While there are many ways to expose oneself to a broad spectrum of culture for free, some pan- and cross-cultural experiences charge admission at high prices. Once inside a “zone of privilege,” what cultures are and aren’t represented? Rajagopalan asked whether exchange is a component of presenting organizations’ philosophies, beyond or independent of their commercial needs and wants as institutions. Attendee Abra Johnson of Honey Pot Performance made a few basic requests of the field: “Experience each other’s performance culture. Learn each other’s aesthetics. Get to know non-central spaces and organizations. Think about bartering as a source of funding.”
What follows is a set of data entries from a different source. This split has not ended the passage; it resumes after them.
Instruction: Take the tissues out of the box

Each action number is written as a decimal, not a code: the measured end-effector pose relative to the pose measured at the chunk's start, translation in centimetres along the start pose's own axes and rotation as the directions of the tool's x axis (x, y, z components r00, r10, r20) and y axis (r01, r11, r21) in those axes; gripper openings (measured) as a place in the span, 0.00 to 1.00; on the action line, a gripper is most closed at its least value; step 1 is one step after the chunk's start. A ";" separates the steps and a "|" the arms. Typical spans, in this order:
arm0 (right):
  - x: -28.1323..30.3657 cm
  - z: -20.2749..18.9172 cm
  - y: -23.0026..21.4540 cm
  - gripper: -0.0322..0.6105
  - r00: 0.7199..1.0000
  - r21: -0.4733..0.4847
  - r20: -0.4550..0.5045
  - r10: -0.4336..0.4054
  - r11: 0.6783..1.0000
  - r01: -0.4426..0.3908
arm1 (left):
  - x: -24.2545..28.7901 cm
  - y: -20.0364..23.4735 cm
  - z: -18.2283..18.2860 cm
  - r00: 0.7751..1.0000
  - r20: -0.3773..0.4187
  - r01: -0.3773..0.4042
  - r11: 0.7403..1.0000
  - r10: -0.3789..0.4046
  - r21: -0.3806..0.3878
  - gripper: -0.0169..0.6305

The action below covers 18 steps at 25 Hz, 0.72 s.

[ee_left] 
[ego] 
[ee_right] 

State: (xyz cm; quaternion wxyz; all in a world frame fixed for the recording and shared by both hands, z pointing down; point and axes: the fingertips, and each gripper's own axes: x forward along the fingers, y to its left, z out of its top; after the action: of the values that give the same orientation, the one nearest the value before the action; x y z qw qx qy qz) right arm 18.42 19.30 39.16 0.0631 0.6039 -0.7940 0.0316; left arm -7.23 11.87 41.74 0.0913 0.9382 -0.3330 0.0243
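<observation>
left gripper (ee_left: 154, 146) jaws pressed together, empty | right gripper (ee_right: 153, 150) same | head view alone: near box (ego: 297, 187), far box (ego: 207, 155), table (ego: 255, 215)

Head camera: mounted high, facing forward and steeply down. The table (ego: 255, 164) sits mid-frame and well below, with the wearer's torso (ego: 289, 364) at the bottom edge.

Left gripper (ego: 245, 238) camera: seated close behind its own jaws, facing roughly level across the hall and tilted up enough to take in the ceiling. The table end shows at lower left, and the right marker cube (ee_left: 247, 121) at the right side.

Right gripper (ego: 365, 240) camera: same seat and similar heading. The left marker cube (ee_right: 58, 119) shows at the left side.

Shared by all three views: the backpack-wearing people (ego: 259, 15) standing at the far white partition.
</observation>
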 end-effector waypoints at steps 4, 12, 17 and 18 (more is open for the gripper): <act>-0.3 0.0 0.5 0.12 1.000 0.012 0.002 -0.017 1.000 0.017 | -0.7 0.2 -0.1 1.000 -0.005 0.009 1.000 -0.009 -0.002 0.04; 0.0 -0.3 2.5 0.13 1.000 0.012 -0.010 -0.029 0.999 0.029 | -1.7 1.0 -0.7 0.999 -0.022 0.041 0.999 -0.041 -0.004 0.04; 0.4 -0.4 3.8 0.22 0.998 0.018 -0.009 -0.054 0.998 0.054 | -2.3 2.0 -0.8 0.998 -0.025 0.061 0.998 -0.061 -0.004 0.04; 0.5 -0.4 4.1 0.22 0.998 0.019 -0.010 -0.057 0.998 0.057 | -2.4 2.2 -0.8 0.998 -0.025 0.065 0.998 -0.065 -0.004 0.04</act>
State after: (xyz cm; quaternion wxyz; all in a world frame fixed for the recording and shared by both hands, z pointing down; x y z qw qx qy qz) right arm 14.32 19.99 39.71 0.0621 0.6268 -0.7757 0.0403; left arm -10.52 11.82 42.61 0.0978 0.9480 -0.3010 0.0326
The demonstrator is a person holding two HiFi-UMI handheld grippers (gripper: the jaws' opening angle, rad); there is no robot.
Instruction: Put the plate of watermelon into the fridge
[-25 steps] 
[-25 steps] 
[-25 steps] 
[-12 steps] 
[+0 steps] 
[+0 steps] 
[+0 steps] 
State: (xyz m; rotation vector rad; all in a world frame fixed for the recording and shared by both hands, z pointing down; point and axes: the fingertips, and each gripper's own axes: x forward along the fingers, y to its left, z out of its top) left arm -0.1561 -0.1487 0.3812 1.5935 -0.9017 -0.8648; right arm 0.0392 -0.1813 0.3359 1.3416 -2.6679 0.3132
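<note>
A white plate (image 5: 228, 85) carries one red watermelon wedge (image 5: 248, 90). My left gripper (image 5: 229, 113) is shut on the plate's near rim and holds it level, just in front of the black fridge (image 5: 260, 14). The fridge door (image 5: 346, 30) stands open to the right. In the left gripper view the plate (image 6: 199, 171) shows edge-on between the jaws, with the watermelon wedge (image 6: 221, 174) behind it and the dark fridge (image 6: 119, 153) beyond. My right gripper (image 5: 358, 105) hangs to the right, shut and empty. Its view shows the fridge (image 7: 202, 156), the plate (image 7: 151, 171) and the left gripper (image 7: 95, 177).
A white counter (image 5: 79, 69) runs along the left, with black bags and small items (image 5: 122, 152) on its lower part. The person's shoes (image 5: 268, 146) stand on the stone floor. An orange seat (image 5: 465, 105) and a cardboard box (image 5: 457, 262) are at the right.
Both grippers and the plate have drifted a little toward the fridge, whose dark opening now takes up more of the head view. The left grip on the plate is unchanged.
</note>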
Rajagopalan responded by describing how fulfilling it’s been for her to learn to express herself in non-native languages, saying she’s “still a student” of other dance forms. She identified how relocating overseas increased her capacities as a dance artist. Larger stages were more accessible in the U.S. than they were in India and her movement grew to fill this freshly available space.

Washington asserted the importance of providing youth the same sense of latency, by way of arts education and outreach. Chicago students “have a huge opportunity,” she said, but wondered if they were aware of their own potential. Later, she listed truths she wants to ensure the city’s children hear.

“Yes, you have a voice. Yes, Chicago is yours. Yes, you belong here.” She paused for a moment, then said, “Culture is shapeable. It’s shapeable.”